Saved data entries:
▬▬▬▬▬▬▬▬▬▬

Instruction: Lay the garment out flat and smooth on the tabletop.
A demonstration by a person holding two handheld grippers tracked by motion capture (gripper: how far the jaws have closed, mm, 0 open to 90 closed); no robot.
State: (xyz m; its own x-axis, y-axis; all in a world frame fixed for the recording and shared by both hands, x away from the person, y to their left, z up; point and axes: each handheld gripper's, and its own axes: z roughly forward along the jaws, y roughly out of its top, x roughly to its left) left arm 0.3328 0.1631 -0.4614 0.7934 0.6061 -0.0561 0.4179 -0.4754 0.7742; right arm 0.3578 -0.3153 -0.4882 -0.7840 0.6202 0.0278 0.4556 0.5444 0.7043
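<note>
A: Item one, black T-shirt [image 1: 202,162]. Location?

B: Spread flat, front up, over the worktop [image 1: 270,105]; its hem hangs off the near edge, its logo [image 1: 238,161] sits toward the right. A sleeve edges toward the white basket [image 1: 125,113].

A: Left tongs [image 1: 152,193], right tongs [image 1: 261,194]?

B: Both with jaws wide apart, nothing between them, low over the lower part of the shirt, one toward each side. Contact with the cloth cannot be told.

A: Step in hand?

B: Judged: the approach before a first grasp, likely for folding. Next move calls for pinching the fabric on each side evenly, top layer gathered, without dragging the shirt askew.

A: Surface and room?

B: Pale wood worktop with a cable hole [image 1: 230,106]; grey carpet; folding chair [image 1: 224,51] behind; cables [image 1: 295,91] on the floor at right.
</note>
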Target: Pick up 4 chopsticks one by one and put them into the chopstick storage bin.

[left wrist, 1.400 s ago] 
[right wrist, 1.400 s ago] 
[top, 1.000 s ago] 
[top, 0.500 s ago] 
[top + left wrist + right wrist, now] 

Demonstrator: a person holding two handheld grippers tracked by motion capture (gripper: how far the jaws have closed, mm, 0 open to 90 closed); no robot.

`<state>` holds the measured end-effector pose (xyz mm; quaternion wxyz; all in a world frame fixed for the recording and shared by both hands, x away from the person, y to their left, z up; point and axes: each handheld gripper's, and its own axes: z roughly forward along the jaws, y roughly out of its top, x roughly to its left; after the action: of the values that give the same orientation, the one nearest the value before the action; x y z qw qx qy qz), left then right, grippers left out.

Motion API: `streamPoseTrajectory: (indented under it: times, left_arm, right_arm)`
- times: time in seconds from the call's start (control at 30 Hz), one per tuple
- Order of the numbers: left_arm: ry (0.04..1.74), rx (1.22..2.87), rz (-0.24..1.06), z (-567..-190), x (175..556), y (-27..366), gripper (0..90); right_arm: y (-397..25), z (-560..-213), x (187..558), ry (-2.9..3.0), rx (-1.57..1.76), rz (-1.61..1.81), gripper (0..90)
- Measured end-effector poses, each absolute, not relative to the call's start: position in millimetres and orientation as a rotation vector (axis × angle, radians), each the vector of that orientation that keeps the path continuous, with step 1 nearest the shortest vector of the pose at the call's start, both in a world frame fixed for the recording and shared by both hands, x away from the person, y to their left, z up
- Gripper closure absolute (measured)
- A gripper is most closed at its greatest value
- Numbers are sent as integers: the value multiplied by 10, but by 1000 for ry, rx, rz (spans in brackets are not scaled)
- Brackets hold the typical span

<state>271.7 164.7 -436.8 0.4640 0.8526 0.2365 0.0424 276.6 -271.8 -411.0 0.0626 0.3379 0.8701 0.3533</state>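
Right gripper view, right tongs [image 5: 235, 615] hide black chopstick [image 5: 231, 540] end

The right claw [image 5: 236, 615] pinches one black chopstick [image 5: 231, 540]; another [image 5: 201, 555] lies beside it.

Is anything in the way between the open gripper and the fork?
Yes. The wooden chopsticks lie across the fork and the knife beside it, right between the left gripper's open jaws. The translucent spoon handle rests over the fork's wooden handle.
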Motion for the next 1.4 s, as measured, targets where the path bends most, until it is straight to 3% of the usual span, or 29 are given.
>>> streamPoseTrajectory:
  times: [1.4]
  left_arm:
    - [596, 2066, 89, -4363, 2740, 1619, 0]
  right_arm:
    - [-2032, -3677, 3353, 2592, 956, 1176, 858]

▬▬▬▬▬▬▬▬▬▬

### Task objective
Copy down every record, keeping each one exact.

### Output below
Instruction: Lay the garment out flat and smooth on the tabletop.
A demonstration by a person holding two handheld grippers tracked by motion capture (gripper: how far the jaws have closed, mm, 0 open to 90 closed); no robot.
State: (xyz m; its own x-axis, y-axis; all in a world frame fixed for the recording and shared by both hands, x away from the person, y to their left, z up; point and axes: each handheld gripper's, and its own axes: z roughly forward along the jaws, y roughly out of its top, x roughly to its left) left arm 0.3328 0.1631 -0.4614 0.7934 0.6061 -0.0561 0.4179 -0.4754 0.7742; right arm 0.3578 -0.3153 -0.4882 -0.7840 0.6202 0.0278 0.4556 0.5444 0.7043
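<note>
A: Item one, black T-shirt [image 1: 202,162]. Location?

B: Spread flat, front up, over the worktop [image 1: 270,105]; its hem hangs off the near edge, its logo [image 1: 238,161] sits toward the right. A sleeve edges toward the white basket [image 1: 125,113].

A: Left tongs [image 1: 152,193], right tongs [image 1: 261,194]?

B: Both with jaws wide apart, nothing between them, low over the lower part of the shirt, one toward each side. Contact with the cloth cannot be told.

A: Step in hand?

B: Judged: the approach before a first grasp, likely for folding. Next move calls for pinching the fabric on each side evenly, top layer gathered, without dragging the shirt askew.

A: Surface and room?

B: Pale wood worktop with a cable hole [image 1: 230,106]; grey carpet; folding chair [image 1: 224,51] behind; cables [image 1: 295,91] on the floor at right.
</note>
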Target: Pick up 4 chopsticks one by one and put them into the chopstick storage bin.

[left wrist, 1.400 s ago] 
[right wrist, 1.400 s ago] 
[top, 1.000 s ago] 
[top, 0.500 s ago] 
[top + left wrist + right wrist, now] 

Demonstrator: a person holding two handheld grippers tracked by motion capture (gripper: how far the jaws have closed, mm, 0 open to 90 closed); no robot.

`<state>` holds the measured end-effector pose (xyz mm; quaternion wxyz; all in a world frame fixed for the recording and shared by both hands, x away from the person, y to their left, z up; point and axes: each handheld gripper's, and its own axes: z roughly forward along the jaws, y roughly out of its top, x roughly to its left; after the action: of the values that give the same orientation, the one nearest the value before the action; x y z qw qx qy qz), left then right, grippers left out.

Motion API: `streamPoseTrajectory: (indented under it: times, left_arm, right_arm)`
- times: time in seconds from the call's start (control at 30 Hz), one per tuple
- Order of the numbers: left_arm: ry (0.04..1.74), rx (1.22..2.87), rz (-0.24..1.06), z (-567..-190), x (175..556), y (-27..366), gripper (0..90); right_arm: y (-397..25), z (-560..-213), x (187..558), ry (-2.9..3.0), rx (-1.57..1.76), rz (-1.61..1.81), gripper (0..90)
- Measured end-effector poses, each absolute, not relative to the call's start: position in millimetres and orientation as a rotation vector (axis × angle, radians), each the vector of that orientation that keeps the path continuous, with step 1 nearest the shortest vector of the pose at the call's start, both in a world frame fixed for the recording and shared by both hands, x away from the person, y to their left, z up
- Gripper closure absolute (measured)
- A gripper is most closed at its greatest value
- Numbers are sent as integers: the value multiplied by 10, but by 1000 for ry, rx, rz (spans in brackets are not scaled)
- Brackets hold the typical span

<state>271.7 164.7 -436.8 0.4640 0.8526 0.2365 0.0424 276.6 -271.8 -411.0 0.0626 0.3379 0.8701 0.3533</state>
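Right gripper view, right tongs [image 5: 235, 615] hide black chopstick [image 5: 231, 540] end

The right claw [image 5: 236, 615] pinches one black chopstick [image 5: 231, 540]; another [image 5: 201, 555] lies beside it.

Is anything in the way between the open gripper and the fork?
Yes. The wooden chopsticks lie across the fork and the knife beside it, right between the left gripper's open jaws. The translucent spoon handle rests over the fork's wooden handle.
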Motion for the next 1.4 s, as measured, targets where the path bends most, until it is straight to 3% of the usual span, or 29 are given.
>>> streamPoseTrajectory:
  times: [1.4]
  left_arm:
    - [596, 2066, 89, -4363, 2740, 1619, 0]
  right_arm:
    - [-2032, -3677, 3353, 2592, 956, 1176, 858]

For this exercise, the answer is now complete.